HCB News: Who or what inspired you to follow a career in healthcare?

Dr. Ed Sabanegh: I have long believed that working in healthcare is a calling. No one in my family had any medical background. Along the way in high school and early college, I became fascinated with the privilege to help people, seeing medicine as a crossroad between science and humanity. I was a science-focused engineering student, but I loved the humanity aspects of medicine. I started volunteering as an orderly in college at our local hospital. I saw people at their most vulnerable, and I was very attracted to the concept that you could apply science to improve someone’s life.

HCB News: What was the career path that led to being the president of Cleveland Clinic’s main campus hospital?
ES: I was in the air force for 21 years.

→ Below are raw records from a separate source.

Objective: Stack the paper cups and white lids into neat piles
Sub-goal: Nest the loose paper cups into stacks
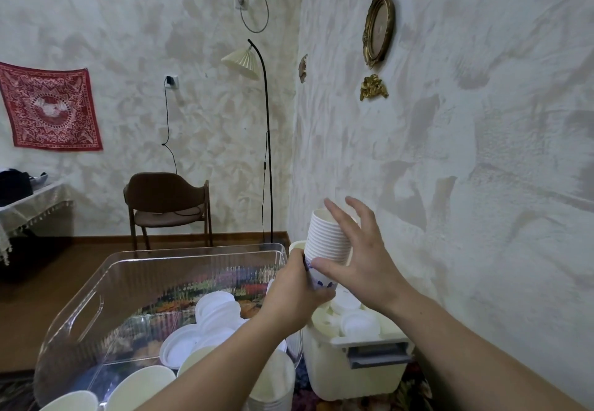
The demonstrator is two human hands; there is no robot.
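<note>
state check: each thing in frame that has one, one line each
Cup stack: nested, lifted, tilted, held at its base.
Left hand: closed on the stack's base.
Right hand: fingers spread, against the stack's side.
Clear bin: open, loose lids and cups inside.
White bin: open, lids heaped inside.
Floor lamp: looks off.

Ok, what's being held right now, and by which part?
The left hand grips the stack of paper cups around its lower end. The right hand is spread open against the stack's side, not closed on it.
</note>
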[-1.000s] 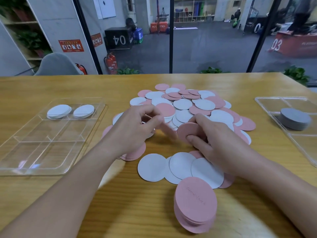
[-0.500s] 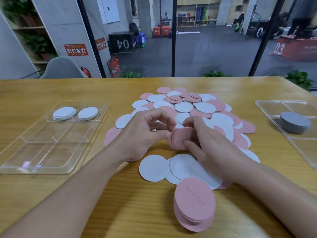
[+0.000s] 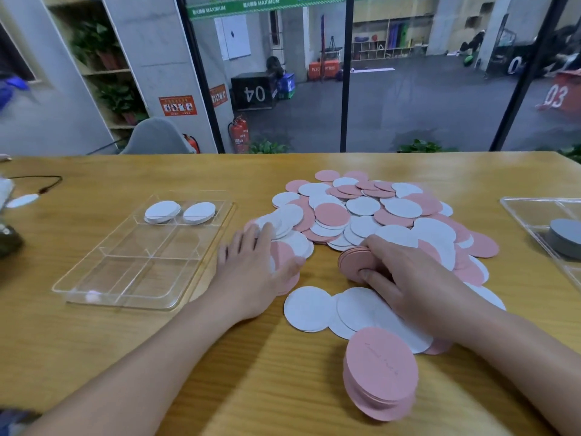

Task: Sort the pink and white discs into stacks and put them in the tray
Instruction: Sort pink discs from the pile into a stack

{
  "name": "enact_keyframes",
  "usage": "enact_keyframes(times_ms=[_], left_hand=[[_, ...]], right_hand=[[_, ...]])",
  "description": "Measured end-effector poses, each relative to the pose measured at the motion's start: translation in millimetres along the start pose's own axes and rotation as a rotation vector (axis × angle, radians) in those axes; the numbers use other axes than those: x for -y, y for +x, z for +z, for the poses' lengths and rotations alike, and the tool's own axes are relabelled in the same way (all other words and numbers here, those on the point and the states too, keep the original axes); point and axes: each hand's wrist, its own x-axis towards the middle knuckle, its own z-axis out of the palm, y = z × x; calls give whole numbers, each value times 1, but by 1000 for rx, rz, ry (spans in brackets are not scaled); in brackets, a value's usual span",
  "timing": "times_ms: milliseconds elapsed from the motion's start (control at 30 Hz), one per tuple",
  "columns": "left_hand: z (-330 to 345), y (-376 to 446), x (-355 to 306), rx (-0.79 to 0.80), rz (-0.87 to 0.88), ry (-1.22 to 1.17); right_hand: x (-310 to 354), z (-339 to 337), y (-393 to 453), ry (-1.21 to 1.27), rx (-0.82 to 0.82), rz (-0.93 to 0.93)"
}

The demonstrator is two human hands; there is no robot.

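A: Start big. What carries everything?

B: The wooden table [image 3: 94, 357] in front of you. Behind it, through the glass, a green banner [image 3: 264, 4] reads "MAXIMUM", a black box [image 3: 253, 91] is marked "04" and a red box [image 3: 558, 96] "03". The orange wall sign [image 3: 177, 106] is too small to read.

A: And the discs?

B: The loose pile of pink and white discs [image 3: 371, 212] spreads over the middle of the table, thin flat rounds overlapping each other. At its left stands the clear tray [image 3: 110, 278] with dividers; two short stacks of white discs [image 3: 179, 212] sit in its two far compartments. A second clear tray [image 3: 534, 212] at the right edge holds a grey stack [image 3: 566, 239].

A: Anything sorted outside the trays?

B: A pink stack [image 3: 382, 372] stands nearest you, with faint writing on top that I cannot read.

A: Your hands?

B: Your left hand [image 3: 251, 269] lies flat, fingers straight, pressing on pink and white discs at the pile's left edge. Your right hand's [image 3: 405, 272] grip is curled round a small bundle of pink discs [image 3: 356, 262], held on edge just above the table.
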Motion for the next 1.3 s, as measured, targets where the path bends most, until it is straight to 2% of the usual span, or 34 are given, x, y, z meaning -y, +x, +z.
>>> enact_keyframes(times_ms=[300,433,500,567,633,867,1033,1300], left_hand=[[0,17,-23,67,168,-45],[-7,19,-31,106,259,-268],[-12,18,-26,18,265,-379],[-17,18,-13,-107,246,-344],[-24,14,0,-138,196,-284],[-29,1,5,-35,122,-264],[-21,9,-16,-10,175,-353],[-24,32,-47,67,197,-200]], right_hand=[[-1,-2,-2,-2,0,-24],[-1,-1,-2,9,-8,-29],[-3,-1,-2,5,-12,-35],[-4,1,-1,4,-15,-40],[-5,1,0,10,-15,-40],[-5,2,-1,31,-28,-37],[-7,2,-1,37,-33,-46],[-7,0,-1,44,-26,-49]])
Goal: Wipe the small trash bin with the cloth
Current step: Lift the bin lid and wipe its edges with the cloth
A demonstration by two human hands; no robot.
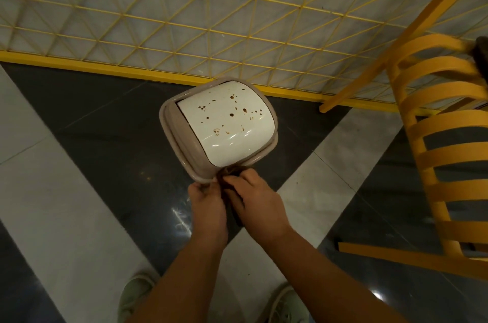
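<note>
On the dark and pale tiled floor, beside a yellow chair, stands the small trash bin, its white lid brown-spotted. At its near rim, left hand and right hand both clutch the dark cloth.

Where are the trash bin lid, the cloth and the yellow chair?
trash bin lid (227, 122): head view, middle of spotted white flap.
cloth (229, 185): head view, dark fold between the hands.
yellow chair (433, 122): head view, a back slat.
</note>
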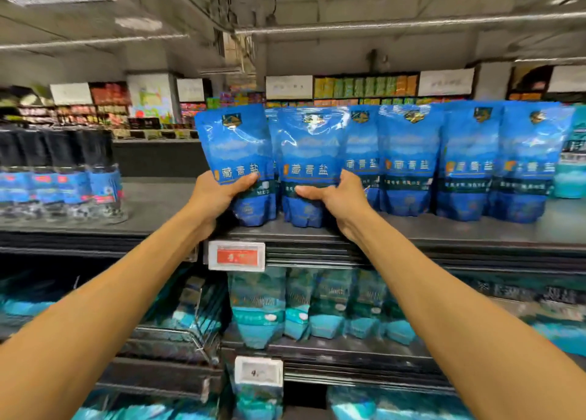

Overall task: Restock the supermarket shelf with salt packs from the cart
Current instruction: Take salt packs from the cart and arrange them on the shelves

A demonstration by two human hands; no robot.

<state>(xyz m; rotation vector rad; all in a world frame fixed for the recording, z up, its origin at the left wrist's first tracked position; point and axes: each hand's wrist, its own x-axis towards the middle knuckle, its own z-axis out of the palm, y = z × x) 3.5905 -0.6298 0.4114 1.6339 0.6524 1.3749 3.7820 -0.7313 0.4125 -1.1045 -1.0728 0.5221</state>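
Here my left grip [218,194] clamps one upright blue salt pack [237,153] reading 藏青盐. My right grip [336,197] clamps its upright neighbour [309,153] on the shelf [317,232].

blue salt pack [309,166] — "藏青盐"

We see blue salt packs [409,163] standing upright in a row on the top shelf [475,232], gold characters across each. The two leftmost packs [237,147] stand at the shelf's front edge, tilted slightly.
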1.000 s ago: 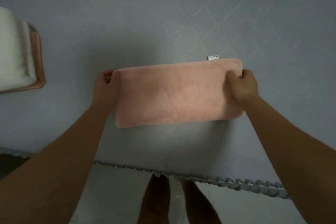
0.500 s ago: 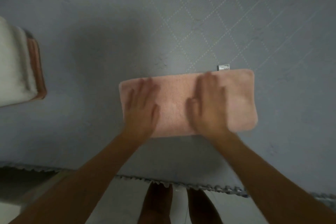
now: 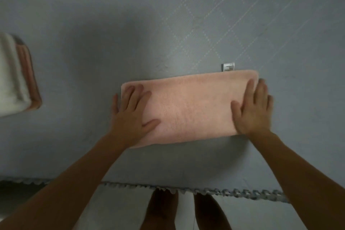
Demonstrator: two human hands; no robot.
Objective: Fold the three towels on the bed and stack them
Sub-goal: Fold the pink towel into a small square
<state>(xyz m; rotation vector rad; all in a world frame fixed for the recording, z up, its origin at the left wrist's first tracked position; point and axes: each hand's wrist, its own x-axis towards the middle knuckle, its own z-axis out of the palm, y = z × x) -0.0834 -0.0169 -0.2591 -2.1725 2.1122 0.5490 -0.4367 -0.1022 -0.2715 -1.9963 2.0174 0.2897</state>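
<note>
The grey bed (image 3: 112, 33) carries a folded pink towel (image 3: 192, 108) — a white-and-pink stack (image 3: 16, 78) (left edge) apart.

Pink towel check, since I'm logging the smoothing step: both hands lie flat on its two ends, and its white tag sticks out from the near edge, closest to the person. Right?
Not quite. In the head view the white tag sticks out from the far edge of the pink towel, not the near one. The rest holds: the left hand and right hand lie flat on its two ends.
</note>
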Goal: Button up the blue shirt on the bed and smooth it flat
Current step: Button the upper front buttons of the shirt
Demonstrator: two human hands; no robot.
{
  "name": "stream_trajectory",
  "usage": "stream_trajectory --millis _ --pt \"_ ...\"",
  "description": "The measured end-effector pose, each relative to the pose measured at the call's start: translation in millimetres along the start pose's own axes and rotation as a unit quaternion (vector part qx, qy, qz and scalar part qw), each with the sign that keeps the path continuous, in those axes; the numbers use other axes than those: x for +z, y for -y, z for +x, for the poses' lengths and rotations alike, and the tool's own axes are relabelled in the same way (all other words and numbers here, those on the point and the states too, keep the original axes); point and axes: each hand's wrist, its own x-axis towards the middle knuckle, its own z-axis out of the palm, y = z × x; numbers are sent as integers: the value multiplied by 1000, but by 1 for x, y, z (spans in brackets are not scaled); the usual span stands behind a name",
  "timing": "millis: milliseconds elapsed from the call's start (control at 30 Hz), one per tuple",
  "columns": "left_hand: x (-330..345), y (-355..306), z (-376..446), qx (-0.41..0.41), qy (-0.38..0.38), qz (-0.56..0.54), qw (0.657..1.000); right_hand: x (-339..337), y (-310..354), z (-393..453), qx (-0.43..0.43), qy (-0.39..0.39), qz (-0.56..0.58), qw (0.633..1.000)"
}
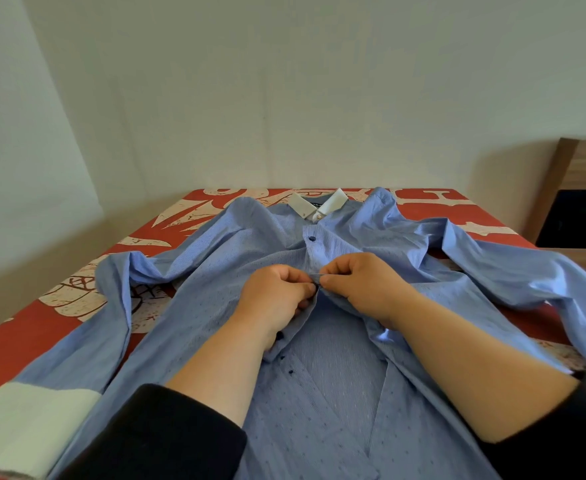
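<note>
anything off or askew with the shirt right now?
No damage. The shirt is just unfinished: front gapes open below the hands, both sleeves lie rumpled on the bed. Left hand and right hand pinch the placket.

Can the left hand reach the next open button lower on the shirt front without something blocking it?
Probably yes. The left hand pinches the placket just above the unfastened dark buttons, and only loose blue shirt fabric lies between them.

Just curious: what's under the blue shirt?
The blue shirt lies on a red bedcover with cream print. Whatever is beneath its middle is covered.
</note>
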Motion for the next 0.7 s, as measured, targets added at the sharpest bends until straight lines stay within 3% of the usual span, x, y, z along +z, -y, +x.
stream_trajectory --millis 133,700 --pt "0 2 3 -16 4 -21 1000 0 1 0 18 -19 6 1000" --pt "2 6 5 -22 33 -11 999 -5 0 3 57 36 28 997"
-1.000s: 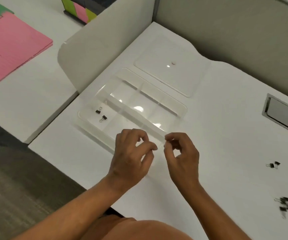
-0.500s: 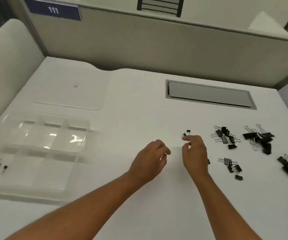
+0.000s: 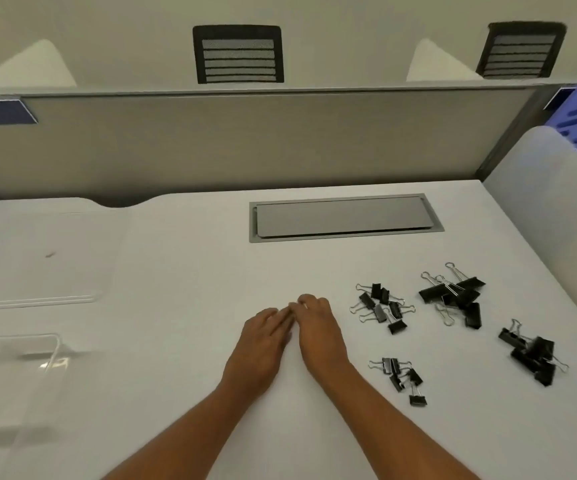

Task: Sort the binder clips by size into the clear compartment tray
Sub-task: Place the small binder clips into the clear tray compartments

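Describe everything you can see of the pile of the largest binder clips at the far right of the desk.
The pile of largest binder clips lies loose on the white desk, right of the cable hatch's near edge. It holds several black, seemingly metal clip bodies, heaped and overlapping at mixed angles, with silver wire handles sticking out toward the far side and the near left. Nothing else touches it; both hands are well to its left, and the other piles lie apart from it.

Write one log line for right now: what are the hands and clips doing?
left hand: on desk, fingertips meeting right hand | anything pinched: cannot tell | binder clips: four loose piles, right of hands | clear compartment tray: far left
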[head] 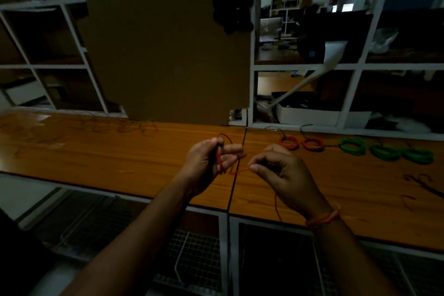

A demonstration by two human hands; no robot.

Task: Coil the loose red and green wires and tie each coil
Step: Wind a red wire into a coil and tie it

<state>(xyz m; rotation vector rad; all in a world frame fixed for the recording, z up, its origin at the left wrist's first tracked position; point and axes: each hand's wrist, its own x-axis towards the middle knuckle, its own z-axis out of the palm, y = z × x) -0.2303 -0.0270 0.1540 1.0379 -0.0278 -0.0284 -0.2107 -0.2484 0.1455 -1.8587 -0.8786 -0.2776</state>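
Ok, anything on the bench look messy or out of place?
Only the loose wire tangle sprawled on the table at far left, uncoiled. The red coils and green coils lie tidily in a row. Both hands work red wire.

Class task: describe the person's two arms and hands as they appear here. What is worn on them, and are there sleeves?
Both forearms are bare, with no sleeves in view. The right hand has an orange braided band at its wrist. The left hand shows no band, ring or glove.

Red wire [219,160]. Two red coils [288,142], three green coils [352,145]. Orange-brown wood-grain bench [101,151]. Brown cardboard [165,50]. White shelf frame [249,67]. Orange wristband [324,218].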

I started as a urologic surgeon with a busy clinical practice. During my time in the air force, I moved through the leadership structure and was privileged to lead large medical teams culminating as the chief operating officer of the largest Air Force hospital. I think the key fundamental for the start of my journey was to work hard to become a good clinician. Learn the skills of your field. As you progress into leadership, learn how to listen and communicate with people and understand their needs.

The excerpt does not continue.